As an initial matter, in my opinion, the Fire Chief's privacy interests are at least to some extent implicated by the content of the letters in question. It has been stated that in determining this "threshold question," the proper inquiry is whether the information is of a personal or intimate nature sufficient to give rise to a substantial privacy interest. Watkins and Peltz, The Arkansas Freedom of Information Act (4th Ed. m m Press 2004) at 183. In my opinion at least some of the content of the letters in question could meet this standard.
The public's interest in the letters must therefore be gauged. In this regard, the letters address the conduct and official actions of a high-ranking City official, whose duties are central to the safety of the local citizenry. The letters in my opinion, therefore, "shed light" on the workings of government by making the factual assertions therein, and by reflecting the concerns and attitudes of the city employees who authored the letters. In my opinion, therefore, there is a substantial public interest in the content of the letters. Where a substantial public interest exists, it "will usually outweigh any privacy interest." Young v. Rice, supra. I cannot state that the privacy interest of the Fire Chief rises to a level sufficient to overcome the public's interest. Again, certain "warranted invasions of privacy will be tolerated" under the FOIA (Young v. Rice, supra), and under the A.C.A. § 25-19-105(b)(12) balancing test, the "scale [is] tipped in favor of public access." Watkins and Peltz, The Arkansas Freedom of Information Act (4th Ed. m m Press 2004) at 183.1
As a final matter, I must address your statement that the letters contain certain "unsubstantiated allegations" and to some degree misrepresent the basis for certain leave time recently taken by the Fire Chief. One of my predecessors addressed a similar situation in opining that a complaint document could be released under the FOIA. In Op. Att'y Gen. 2002-210, Attorney General Winston Bryant stated:
I recognize that if the complaints stated in the grievance memorandum are unfounded, the result of holding that it is open to the public may seem unfair. In this regard, however, I note that this result can be tempered by the fact that you [the police chief] are free to publicize exonerating records or information. See Op. Att'y Gen. No. 1996-257.
Id. at 3.
If the allegations in the letters you have enclosed are unfounded, the Fire Chief is similarly free to release any exonerating records or information, which are now available, or which will become available at the conclusion of the pending investigation.

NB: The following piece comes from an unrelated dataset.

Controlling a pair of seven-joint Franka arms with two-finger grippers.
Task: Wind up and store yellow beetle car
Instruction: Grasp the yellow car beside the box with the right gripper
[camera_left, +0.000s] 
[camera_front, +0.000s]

On balance, therefore, weighing the public's interest against the applicable privacy interest, I cannot state that your conclusion to release the letters in question is inconsistent with the FOIA.
Deputy Attorney General Elana C. Wills prepared the foregoing opinion, which I hereby approve.
Sincerely,
DUSTIN McDANIEL Attorney General
1 In addition, the privacy interest in the letters in question may, as you note, be somewhat diminished by the prior recitation of at least some of their content in the published media. As my predecessor noted in Op. Att'y Gen. 2006-165 (addressing the release of listed telephone numbers under the FOIA), ". . . in most factual scenarios there is little privacy interest in information that has already been made public, and that therefore, the privacy interest would presumptively be outweighed in a balancing test." Id. quoting Op. Att'y Gen. 2005-146, and also citing Ops. Att'y Gen. 2003-325 and 2001-091. See also, Ops. Att'y Gen. 96-190 and 95-113 (privacy interest in existence of prior criminal convictions lessened by the fact that such convictions were already of public record at courthouse). But see, Op. Att'y Gen.2002-169 (stating that "The U.S. Supreme Court has recognized that there can be a protectable privacy interest even in information that has already been made public, (citing Department of Defense v. FLRA,510 U.S. 487, 500 (1994)), in concluding that listed telephone numbers of certain school employees may be withheld from disclosure).